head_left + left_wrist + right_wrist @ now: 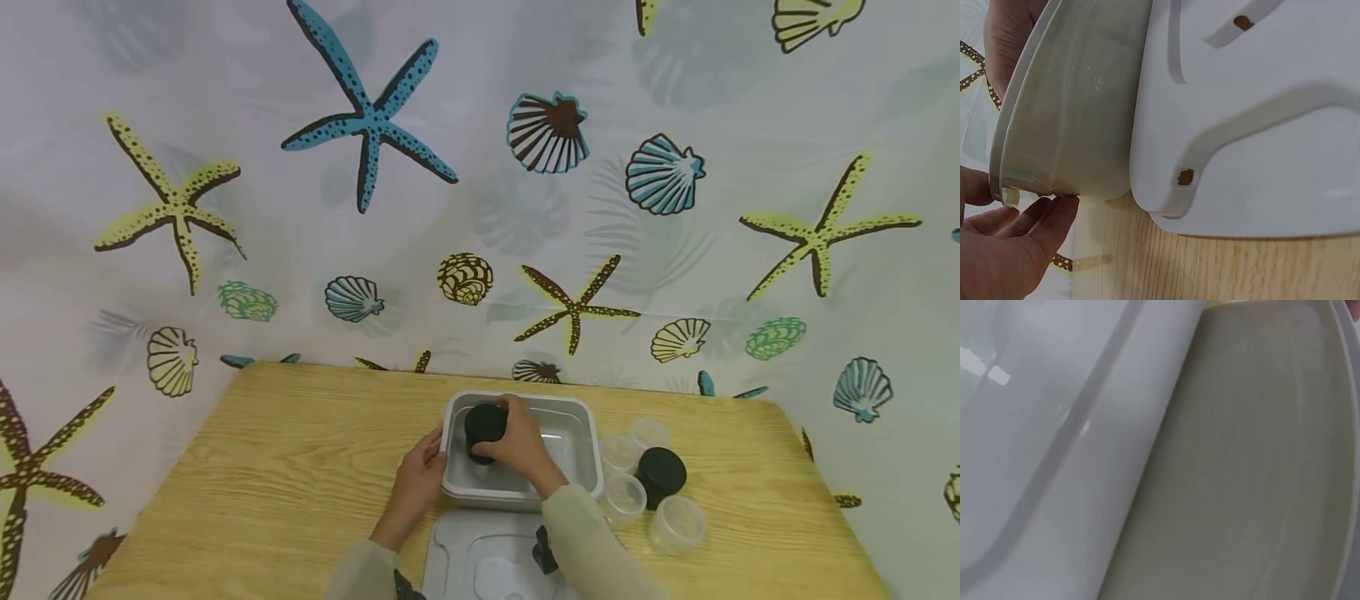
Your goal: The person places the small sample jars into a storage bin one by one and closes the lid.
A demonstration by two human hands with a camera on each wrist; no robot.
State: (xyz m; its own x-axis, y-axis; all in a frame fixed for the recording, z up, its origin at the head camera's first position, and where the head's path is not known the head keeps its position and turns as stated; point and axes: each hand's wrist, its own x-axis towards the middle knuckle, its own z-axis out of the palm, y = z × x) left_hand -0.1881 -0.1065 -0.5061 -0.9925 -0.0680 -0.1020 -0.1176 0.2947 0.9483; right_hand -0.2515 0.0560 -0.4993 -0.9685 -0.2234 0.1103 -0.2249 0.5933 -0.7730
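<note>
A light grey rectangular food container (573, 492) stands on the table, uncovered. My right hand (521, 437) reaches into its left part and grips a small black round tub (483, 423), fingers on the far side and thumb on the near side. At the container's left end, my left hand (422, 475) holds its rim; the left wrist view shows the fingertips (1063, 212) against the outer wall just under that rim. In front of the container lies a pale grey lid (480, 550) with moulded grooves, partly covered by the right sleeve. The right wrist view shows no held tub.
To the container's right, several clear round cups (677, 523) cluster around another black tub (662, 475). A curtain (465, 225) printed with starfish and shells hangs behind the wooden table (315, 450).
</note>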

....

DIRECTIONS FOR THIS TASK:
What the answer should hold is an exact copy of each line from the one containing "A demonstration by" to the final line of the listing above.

COMPLETED EXERCISE:
A demonstration by two human hands with a camera on each wrist; no robot.
State: (xyz m; its own x-axis, y-axis; all in a frame fixed for the recording, z up, its origin at the head camera's first position, and where the head's path is not known the head keeps its position and turns as stated; point and axes: each hand's wrist, its own x-axis towards the middle knuckle, its own z-axis out of the palm, y = z × x) left_hand -0.1881 -0.1065 -0.5061 -0.9925 -0.0680 -0.1020 -0.1176 0.2947 0.9483; right_hand -0.2515 0.0560 -0.4993 -0.9685 -0.2234 0.1103 -0.2249 0.5933 -0.7730
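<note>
A light grey rectangular food container (573, 492) stands on the table, uncovered. My right hand (521, 437) reaches into its left part and grips a small black round tub (483, 423), fingers on the far side and thumb on the near side. At the container's left end, my left hand (422, 475) holds its rim; the left wrist view shows the fingertips (1063, 212) against the outer wall just under that rim. In front of the container lies a pale grey lid (480, 550) with moulded grooves, partly covered by the right sleeve. The right wrist view shows no held tub.
To the container's right, several clear round cups (677, 523) cluster around another black tub (662, 475). A curtain (465, 225) printed with starfish and shells hangs behind the wooden table (315, 450).
</note>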

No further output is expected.